Prompt: "Such a shame. That boy had such promise." Shaking her head, she remembered some of the times she'd seen him...

===============


"Such a shame. That boy had such promise." Shaking her head, she remembered some of the times she'd seen him jump into his snowmobile and time travel to centuries ahead and return safely.

She was just getting ready to go after him when she spotted his snowmobile curving around the satellite receivers.

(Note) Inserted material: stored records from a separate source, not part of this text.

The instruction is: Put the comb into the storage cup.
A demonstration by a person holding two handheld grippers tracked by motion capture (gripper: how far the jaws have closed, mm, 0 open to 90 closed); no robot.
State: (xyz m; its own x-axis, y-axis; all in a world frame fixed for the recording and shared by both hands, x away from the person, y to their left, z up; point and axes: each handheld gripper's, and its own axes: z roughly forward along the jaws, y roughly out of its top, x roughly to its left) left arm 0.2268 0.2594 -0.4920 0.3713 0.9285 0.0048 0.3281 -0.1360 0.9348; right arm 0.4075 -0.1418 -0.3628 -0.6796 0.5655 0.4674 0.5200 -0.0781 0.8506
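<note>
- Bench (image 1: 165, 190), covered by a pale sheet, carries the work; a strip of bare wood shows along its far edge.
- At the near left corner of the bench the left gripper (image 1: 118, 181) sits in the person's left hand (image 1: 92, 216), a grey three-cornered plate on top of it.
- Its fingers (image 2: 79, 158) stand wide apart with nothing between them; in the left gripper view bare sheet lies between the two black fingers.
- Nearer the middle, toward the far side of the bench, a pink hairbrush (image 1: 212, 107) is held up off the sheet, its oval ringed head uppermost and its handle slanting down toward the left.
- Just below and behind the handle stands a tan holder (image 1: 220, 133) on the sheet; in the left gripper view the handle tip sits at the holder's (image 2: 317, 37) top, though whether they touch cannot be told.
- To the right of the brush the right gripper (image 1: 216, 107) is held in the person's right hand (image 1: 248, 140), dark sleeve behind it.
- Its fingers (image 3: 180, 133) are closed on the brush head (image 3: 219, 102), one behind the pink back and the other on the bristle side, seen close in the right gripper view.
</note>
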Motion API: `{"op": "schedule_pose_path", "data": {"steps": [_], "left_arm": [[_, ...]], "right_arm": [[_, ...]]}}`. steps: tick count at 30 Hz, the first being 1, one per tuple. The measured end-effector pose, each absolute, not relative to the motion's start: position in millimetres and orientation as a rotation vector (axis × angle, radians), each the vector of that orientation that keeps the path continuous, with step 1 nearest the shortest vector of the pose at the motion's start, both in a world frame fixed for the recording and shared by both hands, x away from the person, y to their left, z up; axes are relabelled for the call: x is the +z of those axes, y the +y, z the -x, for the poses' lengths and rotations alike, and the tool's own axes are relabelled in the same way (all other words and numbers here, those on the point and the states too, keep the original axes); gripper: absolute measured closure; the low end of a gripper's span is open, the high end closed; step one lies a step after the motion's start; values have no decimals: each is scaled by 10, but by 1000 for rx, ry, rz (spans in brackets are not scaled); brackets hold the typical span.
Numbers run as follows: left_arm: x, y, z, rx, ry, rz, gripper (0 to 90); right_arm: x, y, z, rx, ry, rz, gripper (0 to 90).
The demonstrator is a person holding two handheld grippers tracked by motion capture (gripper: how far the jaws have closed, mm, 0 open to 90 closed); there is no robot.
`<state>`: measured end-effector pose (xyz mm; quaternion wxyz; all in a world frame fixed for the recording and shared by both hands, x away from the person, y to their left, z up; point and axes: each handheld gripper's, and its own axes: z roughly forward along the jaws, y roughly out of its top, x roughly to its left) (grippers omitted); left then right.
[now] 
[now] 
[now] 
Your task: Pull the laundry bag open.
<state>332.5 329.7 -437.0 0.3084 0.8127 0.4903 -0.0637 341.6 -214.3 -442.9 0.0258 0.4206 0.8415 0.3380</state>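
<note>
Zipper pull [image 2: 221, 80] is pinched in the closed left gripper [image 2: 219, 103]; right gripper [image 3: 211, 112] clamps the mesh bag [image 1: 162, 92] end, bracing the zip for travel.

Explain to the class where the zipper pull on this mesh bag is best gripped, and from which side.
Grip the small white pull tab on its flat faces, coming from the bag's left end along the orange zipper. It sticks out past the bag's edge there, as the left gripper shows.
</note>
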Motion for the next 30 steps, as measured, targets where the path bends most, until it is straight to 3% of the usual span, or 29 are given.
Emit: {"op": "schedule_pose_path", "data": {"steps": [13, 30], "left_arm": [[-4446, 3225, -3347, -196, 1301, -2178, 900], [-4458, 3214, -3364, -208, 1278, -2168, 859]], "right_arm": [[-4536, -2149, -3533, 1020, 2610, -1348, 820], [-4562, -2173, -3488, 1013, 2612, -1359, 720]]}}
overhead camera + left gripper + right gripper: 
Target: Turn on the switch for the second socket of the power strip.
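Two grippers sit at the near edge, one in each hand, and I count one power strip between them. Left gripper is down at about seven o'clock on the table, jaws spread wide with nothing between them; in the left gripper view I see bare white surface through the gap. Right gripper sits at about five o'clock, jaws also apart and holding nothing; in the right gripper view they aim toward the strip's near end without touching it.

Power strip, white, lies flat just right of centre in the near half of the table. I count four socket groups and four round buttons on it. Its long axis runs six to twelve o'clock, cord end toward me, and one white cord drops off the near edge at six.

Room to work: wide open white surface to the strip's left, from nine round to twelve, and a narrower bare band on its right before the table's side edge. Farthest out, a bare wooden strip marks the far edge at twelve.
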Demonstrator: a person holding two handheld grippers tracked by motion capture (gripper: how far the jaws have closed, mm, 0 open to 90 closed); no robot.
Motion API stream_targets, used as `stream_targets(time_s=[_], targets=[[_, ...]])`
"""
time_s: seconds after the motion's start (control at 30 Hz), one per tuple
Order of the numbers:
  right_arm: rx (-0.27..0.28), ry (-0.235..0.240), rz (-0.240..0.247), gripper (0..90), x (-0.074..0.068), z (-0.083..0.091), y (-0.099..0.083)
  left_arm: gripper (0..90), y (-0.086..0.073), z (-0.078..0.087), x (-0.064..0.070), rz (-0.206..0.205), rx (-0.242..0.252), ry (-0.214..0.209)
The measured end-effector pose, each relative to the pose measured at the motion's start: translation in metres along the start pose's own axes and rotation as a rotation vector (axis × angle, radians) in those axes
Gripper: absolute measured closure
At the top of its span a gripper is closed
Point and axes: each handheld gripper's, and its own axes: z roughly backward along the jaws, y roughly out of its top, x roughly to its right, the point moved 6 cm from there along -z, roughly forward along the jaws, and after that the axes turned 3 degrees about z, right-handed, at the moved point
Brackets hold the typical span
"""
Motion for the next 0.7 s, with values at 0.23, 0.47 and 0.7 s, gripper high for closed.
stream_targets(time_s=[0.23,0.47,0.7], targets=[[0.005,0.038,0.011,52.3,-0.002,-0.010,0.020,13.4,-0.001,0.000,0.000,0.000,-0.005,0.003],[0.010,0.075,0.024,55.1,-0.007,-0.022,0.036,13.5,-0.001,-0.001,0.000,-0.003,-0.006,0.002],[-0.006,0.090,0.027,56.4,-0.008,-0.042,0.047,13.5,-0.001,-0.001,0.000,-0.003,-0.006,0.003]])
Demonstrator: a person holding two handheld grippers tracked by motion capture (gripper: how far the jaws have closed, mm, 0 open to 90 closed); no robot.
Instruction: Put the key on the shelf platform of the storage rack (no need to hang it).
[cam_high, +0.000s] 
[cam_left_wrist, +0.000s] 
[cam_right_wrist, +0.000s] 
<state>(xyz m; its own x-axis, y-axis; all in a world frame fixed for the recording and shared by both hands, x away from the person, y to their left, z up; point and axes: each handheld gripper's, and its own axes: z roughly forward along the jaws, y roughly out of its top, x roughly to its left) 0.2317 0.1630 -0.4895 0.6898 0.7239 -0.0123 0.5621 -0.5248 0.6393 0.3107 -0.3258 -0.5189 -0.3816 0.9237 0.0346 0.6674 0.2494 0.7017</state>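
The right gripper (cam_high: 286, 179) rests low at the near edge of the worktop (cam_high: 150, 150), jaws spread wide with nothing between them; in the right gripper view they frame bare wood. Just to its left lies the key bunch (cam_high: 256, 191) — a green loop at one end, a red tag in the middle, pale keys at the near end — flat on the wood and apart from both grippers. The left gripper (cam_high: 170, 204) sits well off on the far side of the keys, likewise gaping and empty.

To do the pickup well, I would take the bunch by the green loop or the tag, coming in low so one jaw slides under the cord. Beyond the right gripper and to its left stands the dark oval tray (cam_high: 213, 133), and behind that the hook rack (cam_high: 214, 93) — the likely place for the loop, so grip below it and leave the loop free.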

He had returned, walking out of the shadows, again.

“Sorry,” he said. “I don’t know where the time went, although I wasn’t far away. I was actually only 13 years into the future where I met your future self. That is why I am late getting back.”

“You did? What will I look like, then?” she closed her eyes and imagined the wind ruffling her then-grayed hair in a fully matured face. She would probably look more alluring with age.

“Actually,” he swallowed his next breath. “You will be on your death bed. I tried to save you, but it was of no use.”

Oh, that fear of death! It always arose when she was mentally and physically frail, and the slightest ailment could make her worry, but then wasn’t life a matter of luck? “You’re making this up, aren’t you? I don’t believe you, and I am not going to die when I am 53. That is just too early,” she said, staring at him, wondering.

He shrugged. “Fine,” he said. “If you don’t believe me, don’t believe me,” and he stretched his arms and as if wanting to hug her, but didn’t. Instead, he hopped on his snowmobile again and zigzagged into a distant fog.

“Don’t go,” she yelled after him. “That is the wrong direction. That wormhole eats up everything.”

But he didn’t hear her. Clearly, his life was about to end, since all his fears had evaporated.

At least she had thirteen more years to go, and she had a lingering attachment to a life of value. Her own life.

“Such a shame,” she said again. “That boy had such promise.”